If you don't believe that as many people as possible should be able to program, then you're rejecting the core ideology of FLOSS. Because if there's only a small elite who are able to develop software, that small elite will have power over others — and people having power over others is inherently wrong. There can be no argument whatsoever that it's not inherently wrong — it's a core value that needs no justification. It just is.

> Than why there are tons of devices which use Android and nothing with Plasma Active?

Because the phone carriers are hostile to user-freedom, and also because Plasma Active is new and immature.

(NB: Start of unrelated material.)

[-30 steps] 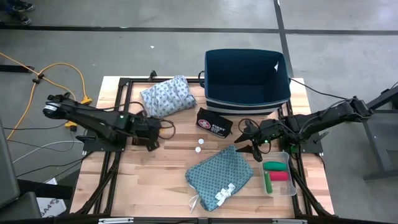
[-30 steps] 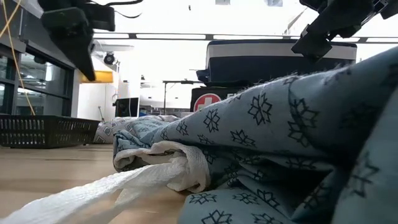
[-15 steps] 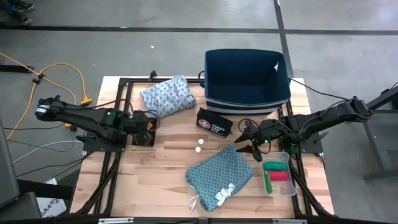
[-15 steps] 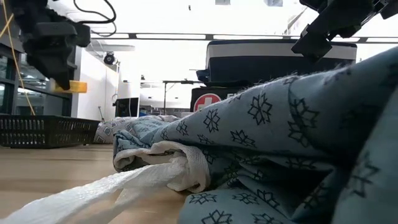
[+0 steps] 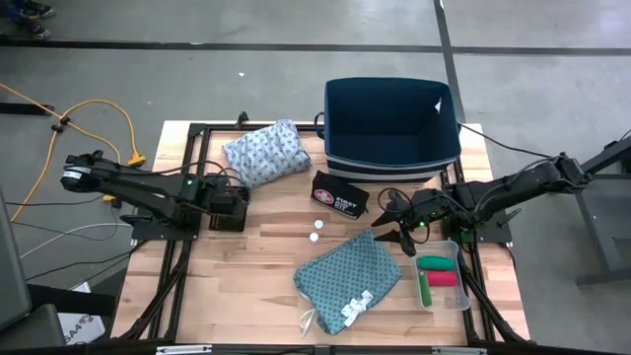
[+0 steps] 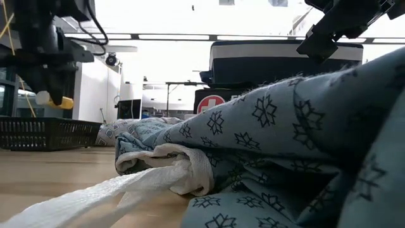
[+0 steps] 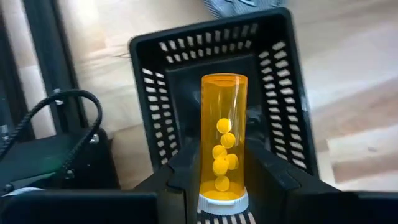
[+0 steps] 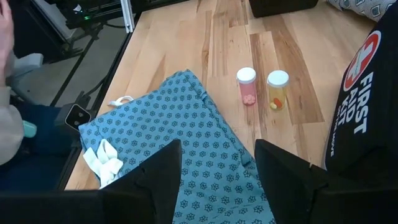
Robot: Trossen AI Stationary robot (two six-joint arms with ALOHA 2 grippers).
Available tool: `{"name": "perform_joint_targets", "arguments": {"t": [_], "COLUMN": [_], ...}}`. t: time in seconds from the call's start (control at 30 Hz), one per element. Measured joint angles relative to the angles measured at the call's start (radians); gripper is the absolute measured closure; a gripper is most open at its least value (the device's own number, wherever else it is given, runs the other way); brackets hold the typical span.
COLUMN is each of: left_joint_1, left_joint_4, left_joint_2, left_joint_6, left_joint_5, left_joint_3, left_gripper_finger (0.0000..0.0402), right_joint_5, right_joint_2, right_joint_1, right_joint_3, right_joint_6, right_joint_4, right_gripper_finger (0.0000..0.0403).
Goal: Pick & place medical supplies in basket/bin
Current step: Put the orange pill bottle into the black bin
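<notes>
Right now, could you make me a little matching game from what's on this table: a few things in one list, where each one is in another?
Things:
1. orange pill bottle
2. teal cloth
3. first aid pouch
4. red and green rolls

Places:
A. in the clear tray by the table's right edge
B. spread on the wood, white ties at its near end
C. held in the left hand over the small black basket
D. just in front of the navy bin

Pairs: 1-C, 2-B, 3-D, 4-A
</notes>
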Motion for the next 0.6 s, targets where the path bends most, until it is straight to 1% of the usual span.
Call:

It's not true, though, that "nothing" runs Plasma Active, and the amount of devices it supports will increase over time. And it's not even the only current FLOSS mobile UX; there's Nemo Mobile, and there's CyanogenMod.

> Some Linux users genuinely care about software freedom and put it before everything else. But most of them are happy to use proprietary software if the need arises: ATI/nVidia drivers, Flash player, etc. It's hard to find Linux user who rejects them.

While it's true that just about all Linux desktop users are using at least some proprietary software (almost all of them are using proprietary system firmware / BIOS, for example), that in no way implies that software freedom wasn't part of what attracted them to Linux in the first place — and that is the point I was making.

Or to put it another way, suppose there's a "desktop Linux" platform that's a lot like iOS: it runs on locked-down devices only, and it only runs software from a single "app store" (unless you pay for a "developer subscription"). What's in it for me? (Nothing.) Why would I care that it has a Linux kernel somewhere inside? (I wouldn't.) You seem to be suggesting that this is what the future of the Linux desktop should look like — but the current user-base and developer-base want nothing like that.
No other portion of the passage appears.